● What to work on: From the line that includes "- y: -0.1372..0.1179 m" to the last line of the data, quote each line precisely; both boundary lines belong in the answer.

Segment Start: Data to examine

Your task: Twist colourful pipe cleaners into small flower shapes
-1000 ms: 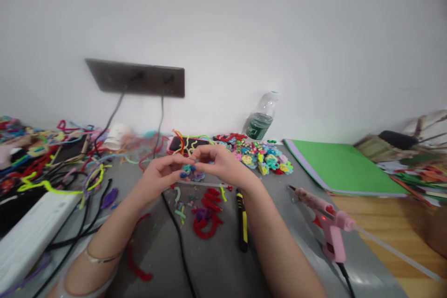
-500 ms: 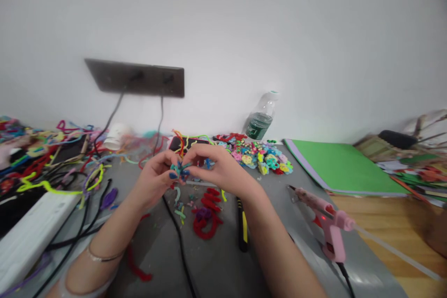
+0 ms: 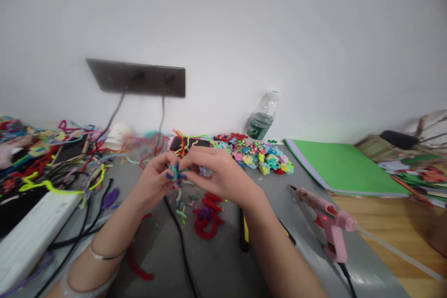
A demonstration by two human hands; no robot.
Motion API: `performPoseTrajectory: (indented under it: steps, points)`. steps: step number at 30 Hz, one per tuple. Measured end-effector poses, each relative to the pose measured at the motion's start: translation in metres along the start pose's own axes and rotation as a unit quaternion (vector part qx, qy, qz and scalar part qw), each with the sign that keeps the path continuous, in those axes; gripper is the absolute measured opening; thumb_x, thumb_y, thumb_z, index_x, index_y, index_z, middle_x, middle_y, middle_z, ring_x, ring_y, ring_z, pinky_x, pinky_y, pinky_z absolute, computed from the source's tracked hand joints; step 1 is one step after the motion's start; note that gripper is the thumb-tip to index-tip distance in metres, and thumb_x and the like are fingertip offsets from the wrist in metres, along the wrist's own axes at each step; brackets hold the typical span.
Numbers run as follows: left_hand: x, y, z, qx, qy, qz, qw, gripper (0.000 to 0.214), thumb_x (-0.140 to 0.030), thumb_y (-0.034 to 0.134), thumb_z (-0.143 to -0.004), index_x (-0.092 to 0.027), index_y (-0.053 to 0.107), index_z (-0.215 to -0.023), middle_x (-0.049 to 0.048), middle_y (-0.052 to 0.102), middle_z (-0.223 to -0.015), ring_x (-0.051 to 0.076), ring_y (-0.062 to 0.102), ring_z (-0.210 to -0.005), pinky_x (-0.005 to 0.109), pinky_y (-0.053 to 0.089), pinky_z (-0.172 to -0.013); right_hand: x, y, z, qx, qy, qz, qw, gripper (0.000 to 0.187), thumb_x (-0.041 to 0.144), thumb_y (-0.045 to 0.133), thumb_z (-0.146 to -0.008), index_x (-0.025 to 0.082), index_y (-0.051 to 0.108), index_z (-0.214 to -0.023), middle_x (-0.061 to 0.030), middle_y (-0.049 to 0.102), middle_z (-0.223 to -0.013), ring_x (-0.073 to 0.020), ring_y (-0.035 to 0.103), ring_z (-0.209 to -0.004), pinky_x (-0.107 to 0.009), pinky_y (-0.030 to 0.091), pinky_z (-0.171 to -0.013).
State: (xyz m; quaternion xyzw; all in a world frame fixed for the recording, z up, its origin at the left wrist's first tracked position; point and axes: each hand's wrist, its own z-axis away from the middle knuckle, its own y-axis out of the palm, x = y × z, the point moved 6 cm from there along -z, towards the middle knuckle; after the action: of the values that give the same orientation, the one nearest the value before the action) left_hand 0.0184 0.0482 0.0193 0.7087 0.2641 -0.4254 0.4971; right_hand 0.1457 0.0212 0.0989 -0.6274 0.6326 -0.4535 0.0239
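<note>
Both hands meet above the grey table top [image 3: 223, 260], pinching a small teal and blue pipe-cleaner piece [image 3: 175, 173]. My left hand [image 3: 153, 181] grips it from the left with curled fingers, nails painted blue. My right hand [image 3: 218, 172] closes on it from the right with thumb and fingertips. Just below the hands lie red and purple pipe-cleaner shapes [image 3: 206, 216] and several short teal offcuts [image 3: 180, 212].
A pink glue gun [image 3: 328, 223] stands at the right, a yellow-black tool [image 3: 243, 233] under my right forearm. Colourful finished pieces [image 3: 261, 156], a water bottle [image 3: 261, 118], a green folder [image 3: 342, 167], tangled pipe cleaners [image 3: 45, 163], black cables [image 3: 178, 237] and a white box [image 3: 31, 233] surround the hands.
Both hands have shifted slightly left and down, drawing closer together around the teal and blue piece, which has turned between the fingers.
</note>
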Motion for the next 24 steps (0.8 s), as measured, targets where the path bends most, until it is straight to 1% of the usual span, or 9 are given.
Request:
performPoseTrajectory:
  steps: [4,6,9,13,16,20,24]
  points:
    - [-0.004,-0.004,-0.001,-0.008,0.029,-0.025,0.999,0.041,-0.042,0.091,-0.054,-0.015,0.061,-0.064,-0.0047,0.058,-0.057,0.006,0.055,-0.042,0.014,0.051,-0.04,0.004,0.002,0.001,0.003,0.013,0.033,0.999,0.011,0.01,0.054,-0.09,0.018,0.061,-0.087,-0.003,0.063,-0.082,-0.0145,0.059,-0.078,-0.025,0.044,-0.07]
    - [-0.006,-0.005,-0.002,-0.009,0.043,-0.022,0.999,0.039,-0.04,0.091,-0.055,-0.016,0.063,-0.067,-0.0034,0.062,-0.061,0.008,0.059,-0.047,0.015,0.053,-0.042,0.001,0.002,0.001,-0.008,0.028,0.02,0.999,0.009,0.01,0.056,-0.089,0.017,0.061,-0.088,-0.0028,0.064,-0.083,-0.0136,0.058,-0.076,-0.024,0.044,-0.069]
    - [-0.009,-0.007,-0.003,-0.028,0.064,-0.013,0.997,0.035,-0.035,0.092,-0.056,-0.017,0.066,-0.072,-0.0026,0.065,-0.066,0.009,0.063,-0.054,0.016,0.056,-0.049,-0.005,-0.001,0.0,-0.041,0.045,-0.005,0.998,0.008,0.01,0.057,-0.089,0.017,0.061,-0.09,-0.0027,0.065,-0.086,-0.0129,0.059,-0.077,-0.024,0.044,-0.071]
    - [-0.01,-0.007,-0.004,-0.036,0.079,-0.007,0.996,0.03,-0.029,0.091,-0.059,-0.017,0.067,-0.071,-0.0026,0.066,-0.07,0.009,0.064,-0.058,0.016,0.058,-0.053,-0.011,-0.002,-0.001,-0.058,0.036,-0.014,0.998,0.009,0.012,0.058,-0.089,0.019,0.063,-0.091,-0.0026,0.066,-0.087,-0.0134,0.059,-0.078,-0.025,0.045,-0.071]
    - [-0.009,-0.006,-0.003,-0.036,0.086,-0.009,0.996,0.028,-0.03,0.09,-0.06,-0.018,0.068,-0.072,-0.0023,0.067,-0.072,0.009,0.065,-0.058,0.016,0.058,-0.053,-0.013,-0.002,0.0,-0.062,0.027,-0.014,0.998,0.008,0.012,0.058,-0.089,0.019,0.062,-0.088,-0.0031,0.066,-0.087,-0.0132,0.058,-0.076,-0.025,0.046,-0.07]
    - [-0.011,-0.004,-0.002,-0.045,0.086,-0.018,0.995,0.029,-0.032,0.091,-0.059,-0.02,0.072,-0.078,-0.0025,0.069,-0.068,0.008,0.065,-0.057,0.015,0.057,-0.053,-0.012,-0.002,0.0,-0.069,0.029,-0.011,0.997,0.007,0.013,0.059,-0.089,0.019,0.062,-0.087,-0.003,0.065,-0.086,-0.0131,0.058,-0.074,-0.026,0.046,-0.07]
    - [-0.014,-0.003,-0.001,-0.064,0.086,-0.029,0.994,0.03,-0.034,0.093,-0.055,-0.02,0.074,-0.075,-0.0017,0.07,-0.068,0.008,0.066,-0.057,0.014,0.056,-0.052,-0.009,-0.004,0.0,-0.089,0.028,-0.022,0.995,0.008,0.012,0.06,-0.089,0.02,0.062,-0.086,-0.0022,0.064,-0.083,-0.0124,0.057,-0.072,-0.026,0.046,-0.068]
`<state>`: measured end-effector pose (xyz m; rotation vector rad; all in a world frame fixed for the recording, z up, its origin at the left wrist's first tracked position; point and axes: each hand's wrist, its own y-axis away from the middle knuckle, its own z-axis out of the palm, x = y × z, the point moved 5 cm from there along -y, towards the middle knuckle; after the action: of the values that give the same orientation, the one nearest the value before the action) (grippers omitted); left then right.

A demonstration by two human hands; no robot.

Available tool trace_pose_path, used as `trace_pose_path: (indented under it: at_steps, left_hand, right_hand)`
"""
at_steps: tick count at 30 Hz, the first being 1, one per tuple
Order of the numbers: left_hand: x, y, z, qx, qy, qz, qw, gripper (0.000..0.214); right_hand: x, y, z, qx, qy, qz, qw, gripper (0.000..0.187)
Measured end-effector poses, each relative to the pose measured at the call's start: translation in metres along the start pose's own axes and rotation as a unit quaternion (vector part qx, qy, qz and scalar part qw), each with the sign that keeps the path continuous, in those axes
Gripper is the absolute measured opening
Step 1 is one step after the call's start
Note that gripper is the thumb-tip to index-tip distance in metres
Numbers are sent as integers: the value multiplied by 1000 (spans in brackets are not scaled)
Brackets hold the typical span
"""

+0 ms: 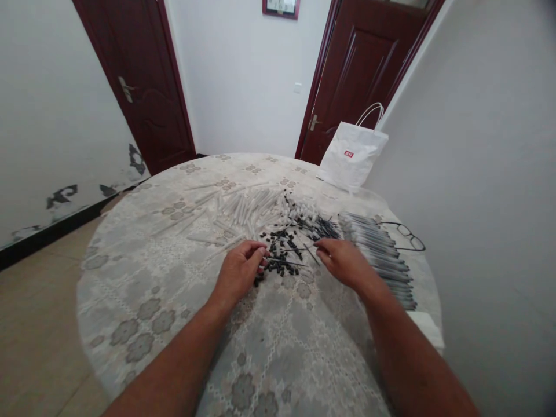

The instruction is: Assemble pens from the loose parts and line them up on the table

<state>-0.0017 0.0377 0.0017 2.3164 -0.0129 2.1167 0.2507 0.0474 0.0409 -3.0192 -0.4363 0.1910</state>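
Note:
My left hand (244, 265) is closed, thumb and fingers pinched at the left edge of a loose pile of small black pen caps (284, 267). A thin dark pen refill (289, 263) runs rightward from its fingertips. My right hand (341, 259) is pinched too, just right of the pile, and a thin dark rod, seemingly another refill, points left from its fingers. Behind the hands lie clear pen barrels (245, 207), small whitish pieces (304, 213) and a bunch of dark refills (325, 229). Fine detail at the fingertips is too small to tell.
A row of pens (380, 249) lies at the right, beside eyeglasses (410, 236). A white paper bag (354, 153) stands at the back right. The round table has a patterned cloth (152, 301). A white object (425, 329) sits by my right forearm.

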Motion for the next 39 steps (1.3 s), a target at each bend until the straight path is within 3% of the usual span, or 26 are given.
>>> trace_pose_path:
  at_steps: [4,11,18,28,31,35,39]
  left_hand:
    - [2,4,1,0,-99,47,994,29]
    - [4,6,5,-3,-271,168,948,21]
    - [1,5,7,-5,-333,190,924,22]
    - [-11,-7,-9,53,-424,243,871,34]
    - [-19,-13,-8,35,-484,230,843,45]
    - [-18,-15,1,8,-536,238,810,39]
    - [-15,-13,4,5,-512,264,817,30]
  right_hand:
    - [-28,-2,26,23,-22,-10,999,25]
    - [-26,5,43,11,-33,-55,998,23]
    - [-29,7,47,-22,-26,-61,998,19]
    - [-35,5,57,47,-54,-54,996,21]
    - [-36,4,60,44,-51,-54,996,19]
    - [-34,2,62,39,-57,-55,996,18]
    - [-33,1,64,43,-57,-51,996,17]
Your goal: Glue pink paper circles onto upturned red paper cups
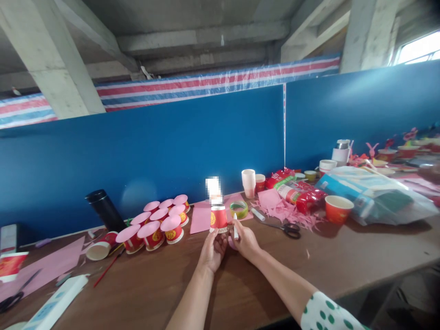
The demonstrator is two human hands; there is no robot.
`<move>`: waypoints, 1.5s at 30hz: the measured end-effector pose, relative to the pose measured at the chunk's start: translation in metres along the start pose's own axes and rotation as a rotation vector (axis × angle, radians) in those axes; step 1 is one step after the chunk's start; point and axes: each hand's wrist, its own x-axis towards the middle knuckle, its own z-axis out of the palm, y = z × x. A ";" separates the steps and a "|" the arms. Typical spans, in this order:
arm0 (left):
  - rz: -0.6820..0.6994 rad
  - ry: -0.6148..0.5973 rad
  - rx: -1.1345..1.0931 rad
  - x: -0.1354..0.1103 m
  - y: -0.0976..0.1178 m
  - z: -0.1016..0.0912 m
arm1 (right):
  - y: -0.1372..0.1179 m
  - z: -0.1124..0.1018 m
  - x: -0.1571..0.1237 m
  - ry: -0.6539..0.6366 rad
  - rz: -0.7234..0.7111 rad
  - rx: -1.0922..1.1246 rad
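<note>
The left hand (213,252) has its fingers at the lower edge of a red cup (218,221), which stands upside down over the bench (154,288); I can't tell whether they grip it or merely touch it; the right hand (245,244), just beside it, has its fingers clamped on a white stick (235,228), pointing upward; a pink disc (232,243) shows partly beneath that hand.

A little farther off to the right lie black-handled scissors (291,230); to the left, several red cups with pink tops (154,241) stand grouped together; behind the held-at cup is pink paper (200,217), with a roll of tape (240,214) on it; farther back are a black bottle (105,211) and white cups (248,183), before a blue partition (213,137).
</note>
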 end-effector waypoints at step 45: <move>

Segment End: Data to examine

● Finished exercise:
  - y: -0.1372..0.1179 m
  - z: -0.1124..0.1018 m
  - x: -0.1571..0.1237 m
  - ry: -0.6539..0.6366 rad
  - rz: -0.7234..0.7111 rad
  - rx: -1.0922..1.1246 rad
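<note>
The left hand (213,252) has its fingers at the lower edge of a red cup (218,221), which stands upside down over the bench (154,288); I can't tell whether they grip it or merely touch it; the right hand (245,244), just beside it, has its fingers clamped on a white stick (235,228), pointing upward; a pink disc (232,243) shows partly beneath that hand.

A little farther off to the right lie black-handled scissors (291,230); to the left, several red cups with pink tops (154,241) stand grouped together; behind the held-at cup is pink paper (200,217), with a roll of tape (240,214) on it; farther back are a black bottle (105,211) and white cups (248,183), before a blue partition (213,137).
</note>
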 end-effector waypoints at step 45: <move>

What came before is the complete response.